SparkMeter is a provider of energy grid management services, hardware, and software across 25 countries in Africa, Asia, and the Americas. Based in Washington, DC, with offices in Kenya and Nigeria, SparkMeter recently raised a USD12m Series A from Clean Energy Ventures, Breakthrough Energy Ventures (co-founded by Bill Gates), and Goodwell Investments, in partnership with Alitheia Capital and Total Energy Ventures. 

EMPEA spoke with SparkMeter CEO Dan Schnitzer, one of six founders of SparkMeter, which started as a spin-off of Earthspark, a non-profit Schnitzer founded in 2008 to expand energy access in Haiti. 

Dan Schnitzer: We saw potential for micro-grids to accelerate energy access and developed a policy framework for private sector micro-grid development in Haiti. We realized we would need smart metering so that we could do pay-as-you-go [pricing], as well as remote monitoring and demand management; smart metering does all three. 
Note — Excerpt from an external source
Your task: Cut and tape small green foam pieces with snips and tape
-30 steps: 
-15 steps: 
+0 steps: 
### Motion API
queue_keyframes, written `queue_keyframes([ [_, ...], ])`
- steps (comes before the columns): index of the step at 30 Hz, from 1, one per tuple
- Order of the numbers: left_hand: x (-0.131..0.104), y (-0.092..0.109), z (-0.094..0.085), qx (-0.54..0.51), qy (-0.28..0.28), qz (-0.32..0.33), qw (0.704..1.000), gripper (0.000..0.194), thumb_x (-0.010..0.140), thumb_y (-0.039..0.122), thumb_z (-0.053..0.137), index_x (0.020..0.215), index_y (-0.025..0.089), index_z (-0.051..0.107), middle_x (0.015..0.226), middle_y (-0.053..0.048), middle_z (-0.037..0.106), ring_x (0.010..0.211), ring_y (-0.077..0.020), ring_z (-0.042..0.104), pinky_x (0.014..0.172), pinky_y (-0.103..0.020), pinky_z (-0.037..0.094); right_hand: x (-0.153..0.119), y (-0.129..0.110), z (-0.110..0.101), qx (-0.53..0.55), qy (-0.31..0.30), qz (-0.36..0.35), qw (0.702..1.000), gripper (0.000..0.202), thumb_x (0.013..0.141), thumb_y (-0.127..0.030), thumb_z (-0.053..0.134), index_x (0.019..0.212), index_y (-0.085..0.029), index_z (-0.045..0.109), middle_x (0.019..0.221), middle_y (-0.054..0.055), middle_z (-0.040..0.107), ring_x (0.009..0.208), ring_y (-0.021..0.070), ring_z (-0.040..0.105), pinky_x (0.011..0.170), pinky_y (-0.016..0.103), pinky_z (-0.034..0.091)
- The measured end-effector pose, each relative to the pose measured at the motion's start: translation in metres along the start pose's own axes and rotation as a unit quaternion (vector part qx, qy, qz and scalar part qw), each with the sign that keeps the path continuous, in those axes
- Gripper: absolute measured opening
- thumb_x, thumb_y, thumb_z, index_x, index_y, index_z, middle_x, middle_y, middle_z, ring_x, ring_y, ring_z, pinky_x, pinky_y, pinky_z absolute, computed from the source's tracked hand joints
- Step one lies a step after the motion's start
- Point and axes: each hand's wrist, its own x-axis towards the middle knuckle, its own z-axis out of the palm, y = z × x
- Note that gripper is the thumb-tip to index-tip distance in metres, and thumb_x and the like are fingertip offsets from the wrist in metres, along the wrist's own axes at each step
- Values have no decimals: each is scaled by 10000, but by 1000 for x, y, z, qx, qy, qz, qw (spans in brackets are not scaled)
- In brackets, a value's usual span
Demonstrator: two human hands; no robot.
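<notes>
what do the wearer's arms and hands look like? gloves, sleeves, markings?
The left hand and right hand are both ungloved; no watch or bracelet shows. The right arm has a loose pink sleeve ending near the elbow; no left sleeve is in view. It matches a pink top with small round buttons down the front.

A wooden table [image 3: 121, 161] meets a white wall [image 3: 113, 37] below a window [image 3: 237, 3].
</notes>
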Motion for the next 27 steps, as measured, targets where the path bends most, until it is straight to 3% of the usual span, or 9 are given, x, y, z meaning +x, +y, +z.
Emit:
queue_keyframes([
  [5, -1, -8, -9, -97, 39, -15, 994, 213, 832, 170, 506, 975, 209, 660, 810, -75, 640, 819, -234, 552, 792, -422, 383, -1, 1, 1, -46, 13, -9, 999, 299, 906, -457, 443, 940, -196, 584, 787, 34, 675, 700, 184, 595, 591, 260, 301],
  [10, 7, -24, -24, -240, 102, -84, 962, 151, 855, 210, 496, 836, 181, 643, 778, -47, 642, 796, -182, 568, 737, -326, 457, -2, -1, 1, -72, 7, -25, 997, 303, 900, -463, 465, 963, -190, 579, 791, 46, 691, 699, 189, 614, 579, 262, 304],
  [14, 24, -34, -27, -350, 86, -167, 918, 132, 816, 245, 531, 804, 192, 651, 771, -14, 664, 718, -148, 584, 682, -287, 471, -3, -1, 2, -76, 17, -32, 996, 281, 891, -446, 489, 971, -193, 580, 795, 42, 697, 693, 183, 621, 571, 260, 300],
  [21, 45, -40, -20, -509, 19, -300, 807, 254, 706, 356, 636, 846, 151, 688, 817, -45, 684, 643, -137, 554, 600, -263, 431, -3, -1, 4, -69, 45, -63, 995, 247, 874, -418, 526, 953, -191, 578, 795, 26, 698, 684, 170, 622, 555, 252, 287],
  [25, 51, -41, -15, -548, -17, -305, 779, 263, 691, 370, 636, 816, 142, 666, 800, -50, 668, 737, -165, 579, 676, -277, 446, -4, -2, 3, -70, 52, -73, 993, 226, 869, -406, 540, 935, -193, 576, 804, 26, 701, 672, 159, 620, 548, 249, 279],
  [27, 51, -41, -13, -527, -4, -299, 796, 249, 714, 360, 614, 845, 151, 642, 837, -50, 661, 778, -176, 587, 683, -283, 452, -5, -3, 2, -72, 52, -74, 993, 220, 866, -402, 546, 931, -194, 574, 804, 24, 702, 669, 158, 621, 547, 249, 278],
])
For Haiti, we saw that the smart metering tech, called AMI, or advanced metering infrastructure, was designed for the world’s largest and richest utilities. We wanted to develop something that would be easier to use, plug and play, scalable, and that did not require an IT department to operate. I think AMI is fundamentally an exclusionary technology. We talk about how great the smart grid is, and the cornerstone of any strategy is smart metering, but only the world’s largest and wealthiest can do smart metering, because it’s all built on AMI. 

Our prototype was in Haiti, and our first customers after that were [off-grid energy providers] PowerGen Renewable Energy in Tanzania, Husk Power Systems in India, and another partner in Nepal. As for the business model, we earn a margin on every meter we sell, plus the SaaS on top of that. We also offer a higher software tier. 

EMPEA: How has SparkMeter managed to build out clean energy hardware and software infrastructure, and scale to 25 countries, with so little funding? Prior to this recent round, you had only raised about USD2m in capital.

Schnitzer: We had no other choice. Capital is hard to come by for these kinds of applications. When we first went out to fundraise in 2013, I had a list of about one hundred investors and donors, and I got rejected by 99% of them. The only investor who expressed interest was Shell Foundation, which provides grants to companies working on energy and mobility in emerging markets, but they said we were too early stage and too technical. So they referred us to Factor[e], which they helped launch, and we were one of Factor[e]’s first investments. 

Was the investor pushback more because you were developing a hardware/software hybrid, or because SparkMeter is targeting a relatively lower income target base?

Schnitzer: The pushback was because we are in emerging markets. We got a lot of, “we don’t look at that,” or, “we don’t really understand the tech.” 

How do you measure your impact?

Schnitzer: We are looking at new connections, as well as the reliability of existing connections, because SparkMeter is going after two markets: mini-grid connections as they get built, and existing connections that are currently served by unreliable utilities. 

If it’s a mini-grid customer, every meter we sell is another household or business that has electricity for the first time; we’ve sold over 100,000 meters to date. For existing utilities, the impact question is a little more subtle, because technically there is already a connection, but probably an unreliable one, so we focus on providing reliability metrics.